Microsoft Trellis by Microsoft Research: Enterprise-ready 3D Generation

Microsoft Trellis by Microsoft Research is a cutting-edge 3D asset generation model developed by Microsoft Research, designed to create high-quality, versatile 3D assets, complete with shapes and textures, from text or image prompts. Seamlessly integrated within the NVIDIA NIM microservice, Trellis accelerates asset generation and empowers creators with flexible, production-ready outputs.

Quickly generate high-fidelity 3D models from simple text or image prompts perfect for industries like manufacturing, energy, and smart infrastructure looking to accelerate digital twin creation, predictive maintenance, and immersive training environments.

From virtual try-ons in retail to production-ready assets in media, TRELLIS empowers teams to create stunning 3D content at scale, cutting down production time and unlocking new levels of interactivity and personalization.

-> Explore the model card on Azure AI Foundry

Pricing

The pricing breakdown consists of the Azure Compute charges plus a flat fee per GPU for the NVIDIA AI Enterprise license that is required to use the NIM software.
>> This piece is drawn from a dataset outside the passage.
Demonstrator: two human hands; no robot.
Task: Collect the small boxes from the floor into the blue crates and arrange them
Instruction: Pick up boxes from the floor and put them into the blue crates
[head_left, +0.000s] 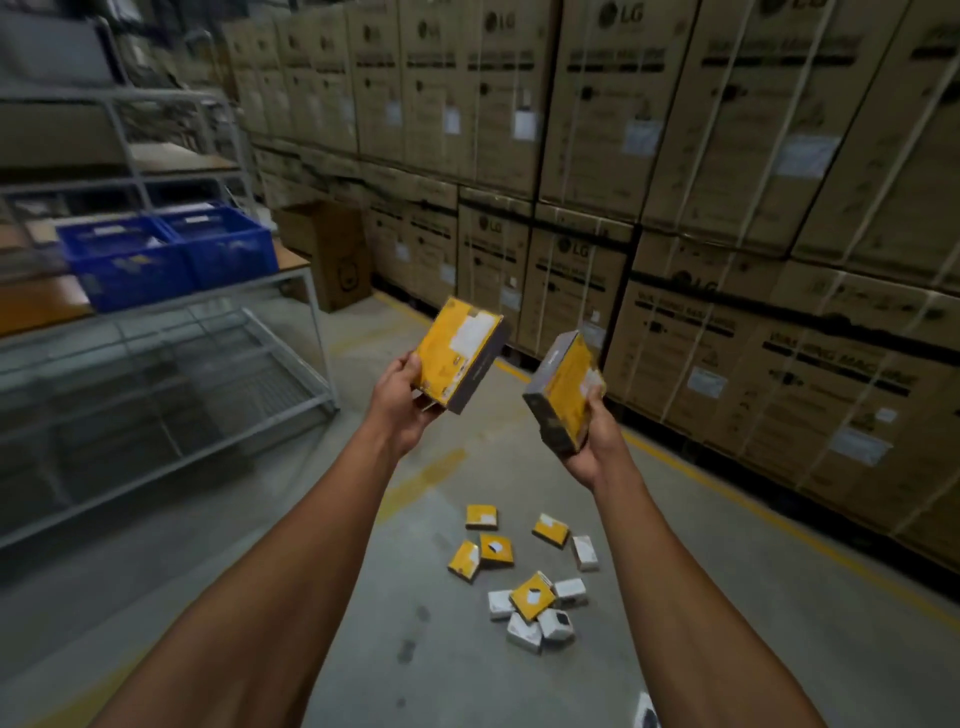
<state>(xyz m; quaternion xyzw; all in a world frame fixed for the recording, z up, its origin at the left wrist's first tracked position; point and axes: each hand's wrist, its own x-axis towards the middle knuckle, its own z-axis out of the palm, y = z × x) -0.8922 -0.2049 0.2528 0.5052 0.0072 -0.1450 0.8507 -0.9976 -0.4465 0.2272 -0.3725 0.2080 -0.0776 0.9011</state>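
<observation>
The left hand (397, 400) grasps a yellow box (460, 353) by its lower corner, thumb on the face. The right hand (592, 441) grasps a second box (563, 389) from below, fingers wrapped round its bottom edge. Both boxes are tilted, held out in the air and apart from each other.

Each grip is on one end only, so a quick swing toward the crates could lever a box loose (the left one looks least secure, pinched at a corner).

At 6 o'clock from the hands, the pile (524, 571) of yellow and white boxes lies on the floor (260, 545); a careless step there would likely crush or scatter it.

At 10 o'clock two blue crates (171, 254) sit side by side on a table (41, 301). Its metal frame (317, 332) stands between hands and crates, and a box could clip it.
</observation>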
Pay-as-you-go (per gpu hour)
NIM Surcharge: $1 per gpu hour
Azure Compute charges also apply based on deployment configuration

Why use Managed Compute?

Managed Compute is a deployment option within Azure AI Foundry Models that lets you run large language models (LLMs), SLMs, HuggingFace models and custom models fully hosted on Azure infrastructure. Azure Managed Compute is a powerful deployment option for models not available via standard (pay-go) endpoints. It gives you:

Custom model support: Deploy open-source or third-party models
Infrastructure flexibility: Choose your own GPU SKUs (NVIDIA A10, A100, H100)
Detailed control: Configure inference servers, protocols, and advanced settings
Full integration: Works with Azure ML SDK, CLI, Prompt Flow, and REST APIs
Enterprise-ready: Supports VNet, private endpoints, quotas, and scaling policies

NVIDIA NIM Microservices on Azure

These models are available as NVIDIA NIM™ microservices on Azure AI Foundry. NVIDIA NIM, part of NVIDIA AI Enterprise, is a set of easy-to-use microservices designed for secure, reliable deployment of high-performance AI model inferencing. NIM microservices are pre-built, containerized AI endpoints that simplify deployment and scale across environments. They allow developers to run models securely and efficiently in the cloud environment.
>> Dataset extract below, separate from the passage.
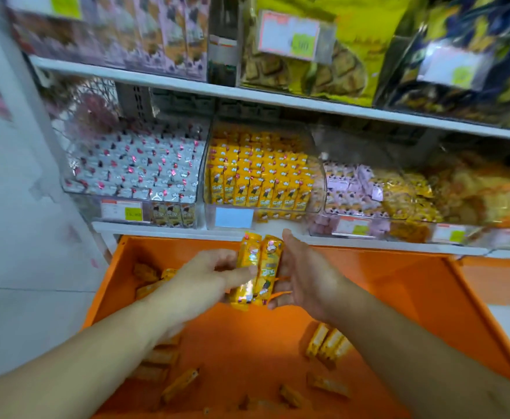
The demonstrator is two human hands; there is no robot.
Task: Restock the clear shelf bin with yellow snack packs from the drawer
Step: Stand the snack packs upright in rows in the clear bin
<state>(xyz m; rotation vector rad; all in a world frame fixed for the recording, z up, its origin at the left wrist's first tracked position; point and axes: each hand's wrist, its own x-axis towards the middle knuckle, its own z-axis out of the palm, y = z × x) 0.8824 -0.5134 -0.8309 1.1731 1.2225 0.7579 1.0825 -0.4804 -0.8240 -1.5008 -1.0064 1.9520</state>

If you're ready to build smarter, more capable AI agents, start exploring Azure AI Foundry.

Build Trustworthy AI Solutions

Azure AI Foundry delivers managed compute designed for enterprise-grade security, privacy, and governance. Every deployment of NIM microservices through Azure AI Foundry is backed by Microsoft’s Responsible AI principles and Secure Future Initiative ensuring fairness, reliability, and transparency so organizations can confidently build and scale agentic AI workflows.

How to Get Started in Azure AI Foundry

Explore Azure AI Foundry: Begin by accessing the Azure AI Foundry portal and then following the steps below.
Navigate to ai.azure.com.
Select on top left existing project that is (Hub) resource provider. If you do not have a HUB Project, create new Hub Project using “+ Create New” link.
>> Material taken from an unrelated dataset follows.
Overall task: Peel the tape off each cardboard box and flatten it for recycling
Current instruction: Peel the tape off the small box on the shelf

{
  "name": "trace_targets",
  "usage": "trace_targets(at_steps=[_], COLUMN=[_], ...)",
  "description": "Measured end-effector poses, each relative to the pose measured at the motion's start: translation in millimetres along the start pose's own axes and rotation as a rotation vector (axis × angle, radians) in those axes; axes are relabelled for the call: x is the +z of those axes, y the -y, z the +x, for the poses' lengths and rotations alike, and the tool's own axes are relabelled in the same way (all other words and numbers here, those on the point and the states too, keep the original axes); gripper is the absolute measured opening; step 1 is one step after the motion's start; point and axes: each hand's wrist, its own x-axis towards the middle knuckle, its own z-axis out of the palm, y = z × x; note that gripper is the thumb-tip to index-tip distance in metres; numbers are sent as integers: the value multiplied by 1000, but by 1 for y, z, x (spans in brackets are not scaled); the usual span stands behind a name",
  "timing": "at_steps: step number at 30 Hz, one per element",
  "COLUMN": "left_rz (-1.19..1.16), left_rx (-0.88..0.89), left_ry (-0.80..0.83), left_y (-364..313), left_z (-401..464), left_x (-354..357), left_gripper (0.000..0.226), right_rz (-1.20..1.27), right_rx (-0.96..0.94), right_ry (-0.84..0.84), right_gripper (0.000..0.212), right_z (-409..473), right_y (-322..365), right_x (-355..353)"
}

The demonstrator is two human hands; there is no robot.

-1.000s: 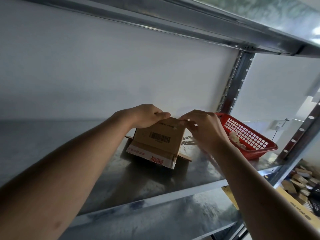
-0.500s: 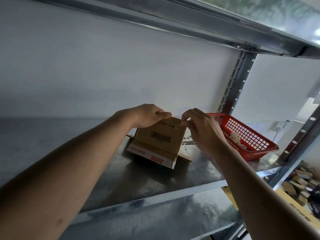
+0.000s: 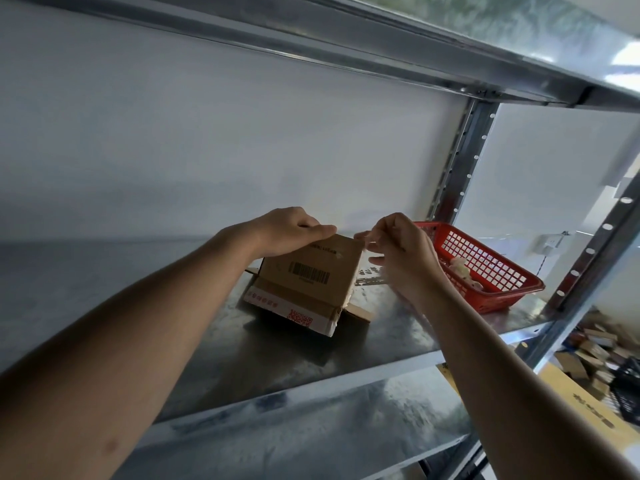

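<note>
A person works at a metal shelf (image 3: 277, 358), both bare arms reaching in. The left hand (image 3: 287, 232) curls over the top edge of a cardboard box (image 3: 311, 275), thumb along the rim, gripping it and holding it tilted on the shelf. Below that grip the box shows a barcode label (image 3: 310, 272) on its brown face and a white strip with red print (image 3: 298, 315) along its bottom edge. Just right of the grip, the right hand (image 3: 401, 251) hovers at the box's upper right corner, thumb and forefinger pinched together on what looks like a thin clear strip of tape (image 3: 367, 236), though it is too faint to be sure. Further right, behind the right hand, a red basket (image 3: 498, 271) sits on the same shelf.
</note>
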Motion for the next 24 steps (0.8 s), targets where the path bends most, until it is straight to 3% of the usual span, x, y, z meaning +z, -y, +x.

Create New Hub Project in Azure AI Foundry

Choose AI Hub Resource:
Select AI Hub Resource in Azure AI Foundry
Deploy with NIM Microservices: Use NVIDIA’s optimized containers for secure, scalable deployment.
Select Model Catalog from the left sidebar menu:
In the "Collections" filter, select NVIDIA to see all the NIM microservices that are available on Azure AI Foundry.

Select NVIDIA under "Collections" in Azure AI Foundry

Select the NIM you want to use.
Click Deploy.
Choose the deployment name and virtual machine (VM) type that you would like to use for your deployment. VM SKUs that are supported for the selected NIM and also specified within the model card will be preselected. Note that this step requires having sufficient quota available in your Azure subscription for the selected VM type. If needed, follow the instructions to request a service quota increase.
Use this NVIDIA NeMo Agent Toolkit: designed to orchestrate, monitor, and optimize collaborative AI agents.